Business Ethos Blog

Another Deal and More Controversy

A few months ago we talked about Congress considering “Fast Track Trade Authority”, legislation aimed at providing President Obama the ability to negotiate a Pacific Trade deal that would be subject to an up or down vote in Congress without the ability to make any changes to the agreement.  Fast Track passed and now the Obama administration has reached an agreement for a Trans-Pacific Partnership or TPP.  What’s next?  What are the terms of the deal?  Should Congress pass the agreement?  What is the “Right Thing to do?”  Let’s look at some issues:

1. Fast Track Trade authority was critical for the negotiations of the trade deal because our trade partners would not negotiate if any agreement was subject to Congressional changes.  The bill passed the House 218-206 and 60-38 in the Senate.

2. The agreement includes 12 countries, the US and Australia, Brunei Darussalam, Canada, Chile, Japan, Malaysia, Mexico, New Zealand, Peru, Singapore, and Vietnam.  It does not include China.  It is estimated that the 12 countries represent 60% of the world’s GDP and 50% of global trade.

3. TPP promises large economic benefits adding about $285 billion to global GDP by 2025.  It is estimated that the US will gain $14 billion by 2025.

4. TPP will eliminate or reduce about 18,000 tariffs, taxes and non-tariff barriers like quotas.  The US already has relatively low tariffs on most products, so the agreement will do more to open foreign markets to which 44% of US goods exports now flow.

5. The US enjoys big comparable advantages in agriculture, for example, corn, soybeans and fruit and high value manufacturing like aerospace, computer equipment, auto parts, organic chemicals and more recently oil and gas.  Other domestic winners include software, insurance and finance.

6. Most tariffs will fall immediately, but other schedules stretch out over a long period.  The Japanese beef tariff will drop to 9% from 38.5% over 15 years, while the US will phase down its 2.5% tariff on Japanese cars for 25 years and the 25% levy on light trucks for 30.  Other controversies included the dairy industry which will see only a small fraction of the Canadian market open to foreign milk and cheese products.

7. The most contentious disagreement was intellectual property.  The US pushed hard for 12 years of data exclusivity for advanced biologic medicines made from living cells and organisms.  Australia and others wanted 5 years.  The US was able to maintain 12 years, but the average breakeven point for a company to recover the cost of innovation is between 12.9 and 16.2 years.  Other countries will have only 5 years of protection.

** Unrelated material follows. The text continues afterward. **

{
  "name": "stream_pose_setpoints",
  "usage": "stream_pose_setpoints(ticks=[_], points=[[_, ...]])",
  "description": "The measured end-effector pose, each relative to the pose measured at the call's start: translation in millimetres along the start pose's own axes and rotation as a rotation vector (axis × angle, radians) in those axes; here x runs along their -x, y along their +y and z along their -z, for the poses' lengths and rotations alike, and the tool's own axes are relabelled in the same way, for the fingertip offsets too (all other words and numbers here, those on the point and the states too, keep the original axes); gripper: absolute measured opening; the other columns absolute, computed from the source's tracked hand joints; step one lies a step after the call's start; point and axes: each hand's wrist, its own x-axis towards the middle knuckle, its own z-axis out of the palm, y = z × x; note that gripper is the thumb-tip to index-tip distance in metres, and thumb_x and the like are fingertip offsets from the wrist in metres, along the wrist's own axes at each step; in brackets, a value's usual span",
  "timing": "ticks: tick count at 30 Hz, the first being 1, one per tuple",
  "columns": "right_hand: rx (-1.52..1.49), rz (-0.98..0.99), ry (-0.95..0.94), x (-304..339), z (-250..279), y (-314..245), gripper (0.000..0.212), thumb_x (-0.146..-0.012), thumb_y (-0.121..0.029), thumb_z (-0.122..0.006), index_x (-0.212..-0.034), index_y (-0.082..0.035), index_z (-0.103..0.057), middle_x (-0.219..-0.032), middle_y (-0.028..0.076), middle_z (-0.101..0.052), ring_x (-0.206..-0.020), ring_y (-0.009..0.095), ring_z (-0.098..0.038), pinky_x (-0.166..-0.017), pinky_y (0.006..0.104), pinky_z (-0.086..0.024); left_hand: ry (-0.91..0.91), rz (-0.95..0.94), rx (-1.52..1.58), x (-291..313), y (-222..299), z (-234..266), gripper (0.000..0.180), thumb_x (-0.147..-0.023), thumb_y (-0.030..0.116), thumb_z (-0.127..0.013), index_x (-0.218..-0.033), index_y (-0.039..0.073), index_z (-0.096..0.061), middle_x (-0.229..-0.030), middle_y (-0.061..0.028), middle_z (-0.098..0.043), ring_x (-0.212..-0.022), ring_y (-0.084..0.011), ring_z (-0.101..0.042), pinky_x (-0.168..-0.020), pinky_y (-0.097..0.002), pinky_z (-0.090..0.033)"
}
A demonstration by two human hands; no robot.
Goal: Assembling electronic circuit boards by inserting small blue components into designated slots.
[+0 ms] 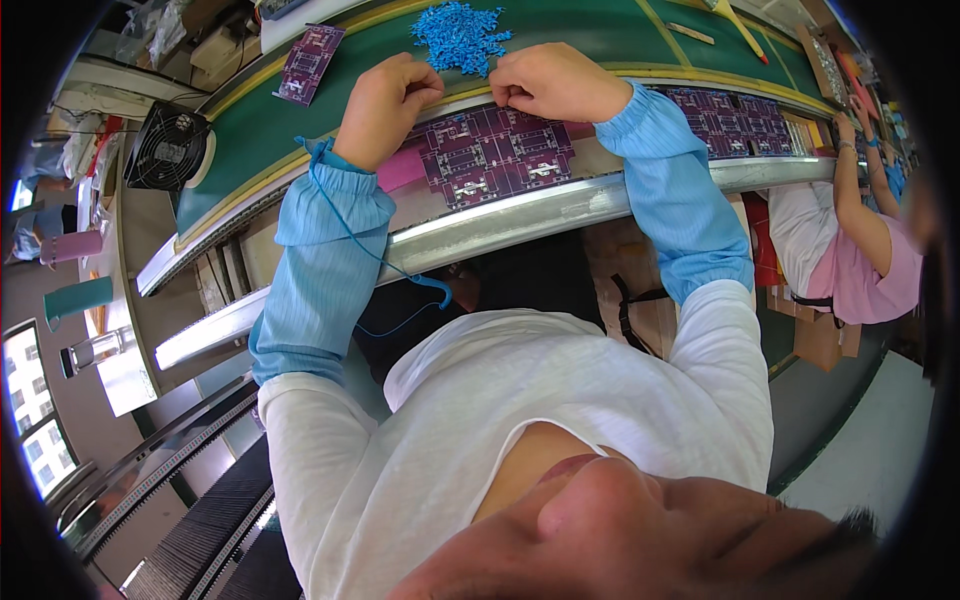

8. To ratify the pact, President Obama really needs the support of free traders.  A bi-partisan group of 4 chairs and ranking members of the Senate Finance and Ways and Means Committee wrote an open letter to the US negotiating team to take the time necessary to get the best deal possible for the US.  Hillary Clinton and Bernie Sanders have already announced their opposition to the pact.  Unions are also opposed, in particular in the auto industry.

9. The other countries must also approve the deal.

10. TPP probably won’t come to a vote until after the 2016 election.  Congress has to review the agreement to be sure that the pact complies with the 150 or so congressionally mandated “negotiating objectives” built into fast track.

Is this agreement the best the US can do?  Was speed more important than substance?  Should the US continue to pursue trade agreements?  Is the deal important politically to provide a united economic front to blunt China’s expansionism?  What is the “Right Thing to do?”  In general free trade agreements are important for the US economy because of our competitive strengths.  However, the devil is in the details.  After the Iranian deal, there are major questions as to the negotiations and concessions the US made to get this agreement.  It is important that Congress take the time to fully analyze the agreement, but why wait until after the election?  Will lame ducks vote for what is best for the US rather than best for their campaign?